Problem statement:
Look below for the line containing "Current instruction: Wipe" and the line containing "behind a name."; repeat exactly those two lines and all lines between them, and nothing else.

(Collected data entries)
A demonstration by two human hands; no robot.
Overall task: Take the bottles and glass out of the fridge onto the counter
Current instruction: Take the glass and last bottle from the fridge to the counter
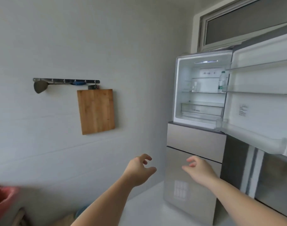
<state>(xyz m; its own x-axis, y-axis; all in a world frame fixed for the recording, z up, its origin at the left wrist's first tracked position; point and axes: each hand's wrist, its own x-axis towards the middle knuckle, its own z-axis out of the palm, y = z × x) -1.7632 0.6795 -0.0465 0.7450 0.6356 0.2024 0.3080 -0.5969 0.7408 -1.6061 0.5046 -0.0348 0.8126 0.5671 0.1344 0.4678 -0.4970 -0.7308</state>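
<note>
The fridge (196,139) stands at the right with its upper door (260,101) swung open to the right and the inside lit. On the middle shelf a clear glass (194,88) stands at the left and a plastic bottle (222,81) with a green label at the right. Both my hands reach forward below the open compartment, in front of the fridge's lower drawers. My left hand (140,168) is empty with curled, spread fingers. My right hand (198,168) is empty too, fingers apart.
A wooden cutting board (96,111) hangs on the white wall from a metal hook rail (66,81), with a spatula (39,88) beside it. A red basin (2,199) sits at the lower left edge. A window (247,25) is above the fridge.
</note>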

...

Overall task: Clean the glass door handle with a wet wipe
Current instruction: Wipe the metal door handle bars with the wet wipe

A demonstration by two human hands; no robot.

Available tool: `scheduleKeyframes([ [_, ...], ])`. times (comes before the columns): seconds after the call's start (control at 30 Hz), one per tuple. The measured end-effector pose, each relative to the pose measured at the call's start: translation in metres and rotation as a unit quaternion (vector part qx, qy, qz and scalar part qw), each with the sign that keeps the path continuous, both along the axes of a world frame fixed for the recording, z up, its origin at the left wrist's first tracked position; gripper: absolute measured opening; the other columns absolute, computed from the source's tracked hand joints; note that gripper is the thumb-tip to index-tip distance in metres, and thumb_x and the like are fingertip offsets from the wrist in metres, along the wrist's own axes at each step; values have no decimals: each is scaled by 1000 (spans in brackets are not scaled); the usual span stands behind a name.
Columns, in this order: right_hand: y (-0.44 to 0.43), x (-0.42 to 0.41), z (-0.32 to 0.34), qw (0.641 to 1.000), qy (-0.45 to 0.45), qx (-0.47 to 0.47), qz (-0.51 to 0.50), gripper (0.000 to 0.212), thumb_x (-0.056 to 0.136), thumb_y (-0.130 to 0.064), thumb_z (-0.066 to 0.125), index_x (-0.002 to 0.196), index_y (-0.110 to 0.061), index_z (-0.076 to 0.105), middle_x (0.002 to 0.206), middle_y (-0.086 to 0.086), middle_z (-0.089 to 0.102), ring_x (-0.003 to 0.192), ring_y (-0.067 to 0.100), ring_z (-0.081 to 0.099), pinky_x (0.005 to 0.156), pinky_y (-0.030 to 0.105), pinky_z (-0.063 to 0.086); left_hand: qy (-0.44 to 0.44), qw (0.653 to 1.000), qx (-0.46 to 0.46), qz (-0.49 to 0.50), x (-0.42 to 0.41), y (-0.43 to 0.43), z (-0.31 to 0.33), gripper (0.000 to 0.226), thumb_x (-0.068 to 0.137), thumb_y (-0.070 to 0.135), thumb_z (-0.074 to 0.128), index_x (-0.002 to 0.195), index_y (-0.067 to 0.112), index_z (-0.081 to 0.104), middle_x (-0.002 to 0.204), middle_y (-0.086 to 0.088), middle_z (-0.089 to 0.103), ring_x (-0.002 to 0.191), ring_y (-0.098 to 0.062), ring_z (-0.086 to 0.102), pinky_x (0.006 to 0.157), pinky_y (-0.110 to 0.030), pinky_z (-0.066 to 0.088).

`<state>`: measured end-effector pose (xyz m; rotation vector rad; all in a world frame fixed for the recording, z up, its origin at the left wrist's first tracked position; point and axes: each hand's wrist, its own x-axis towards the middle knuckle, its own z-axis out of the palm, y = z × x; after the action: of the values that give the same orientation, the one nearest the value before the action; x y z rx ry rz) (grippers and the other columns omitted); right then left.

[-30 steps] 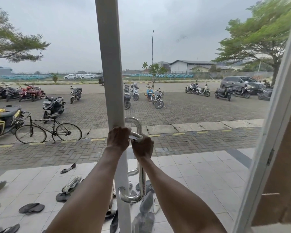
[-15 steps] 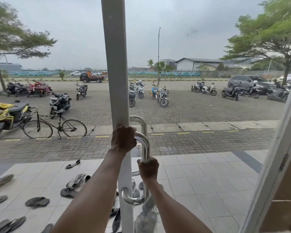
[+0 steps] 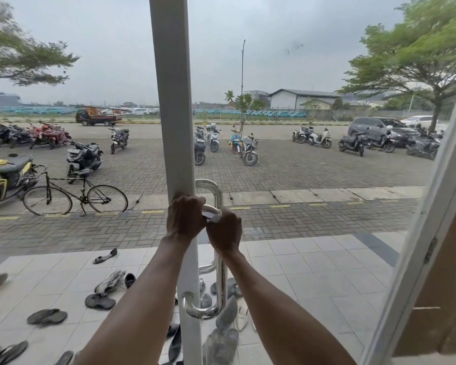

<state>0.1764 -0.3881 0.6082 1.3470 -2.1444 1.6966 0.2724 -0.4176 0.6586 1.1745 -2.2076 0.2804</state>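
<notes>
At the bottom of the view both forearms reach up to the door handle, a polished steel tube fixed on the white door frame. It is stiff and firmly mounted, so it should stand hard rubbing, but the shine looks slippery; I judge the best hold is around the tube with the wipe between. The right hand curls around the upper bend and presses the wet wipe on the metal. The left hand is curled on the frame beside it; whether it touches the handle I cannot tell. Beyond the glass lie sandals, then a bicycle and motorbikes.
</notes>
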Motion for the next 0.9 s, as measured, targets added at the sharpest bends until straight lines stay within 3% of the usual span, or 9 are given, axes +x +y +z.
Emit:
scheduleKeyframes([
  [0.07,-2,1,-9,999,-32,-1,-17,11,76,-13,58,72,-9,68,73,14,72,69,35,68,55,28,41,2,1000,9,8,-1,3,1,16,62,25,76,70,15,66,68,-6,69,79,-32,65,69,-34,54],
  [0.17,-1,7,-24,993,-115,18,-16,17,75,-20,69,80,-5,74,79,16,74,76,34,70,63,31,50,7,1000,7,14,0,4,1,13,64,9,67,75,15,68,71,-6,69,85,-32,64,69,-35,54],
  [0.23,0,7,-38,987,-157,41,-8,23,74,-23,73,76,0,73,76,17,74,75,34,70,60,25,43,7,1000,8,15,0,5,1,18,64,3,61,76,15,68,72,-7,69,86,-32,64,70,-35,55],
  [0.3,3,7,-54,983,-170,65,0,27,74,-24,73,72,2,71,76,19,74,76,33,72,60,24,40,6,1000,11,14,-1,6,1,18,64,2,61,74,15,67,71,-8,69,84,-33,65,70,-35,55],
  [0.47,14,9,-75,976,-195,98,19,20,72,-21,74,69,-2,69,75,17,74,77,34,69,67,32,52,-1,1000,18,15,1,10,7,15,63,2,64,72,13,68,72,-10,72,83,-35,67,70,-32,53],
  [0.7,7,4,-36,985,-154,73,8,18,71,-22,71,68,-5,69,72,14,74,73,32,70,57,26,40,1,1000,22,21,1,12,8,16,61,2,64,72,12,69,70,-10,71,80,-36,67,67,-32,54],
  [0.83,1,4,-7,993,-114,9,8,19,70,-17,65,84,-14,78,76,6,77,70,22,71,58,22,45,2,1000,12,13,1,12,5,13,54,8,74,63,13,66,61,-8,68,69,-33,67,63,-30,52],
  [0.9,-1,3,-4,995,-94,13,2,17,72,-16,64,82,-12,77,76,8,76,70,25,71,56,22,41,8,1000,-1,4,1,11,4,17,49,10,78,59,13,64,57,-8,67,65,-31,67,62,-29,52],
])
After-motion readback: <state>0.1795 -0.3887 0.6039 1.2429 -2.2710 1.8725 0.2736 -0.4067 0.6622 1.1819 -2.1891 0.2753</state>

Finished exercise:
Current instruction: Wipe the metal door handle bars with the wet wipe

A demonstration by two human hands; no robot.

Available tool: `scheduleKeyframes([ [_, ...], ])`. times (comes before the columns): seconds after the call's start (control at 30 Hz), one per tuple. The measured end-effector pose, each relative to the pose measured at the call's start: translation in metres and rotation as a unit quaternion (vector part qx, qy, qz and scalar part qw), each with the sign that keeps the path continuous, both along the axes of a world frame fixed for the recording, z up, its origin at the left wrist's first tracked position; gripper: absolute measured opening; the other columns absolute, computed from the source's tracked hand joints; note that gripper is the thumb-tip to index-tip distance in metres, and thumb_x and the like are fingertip offsets from the wrist in metres, along the wrist's own axes at each step; values have no decimals: each is scaled by 1000 (spans in brackets are not scaled); the usual span stands behind a name.

Apart from this answer, nothing more is required.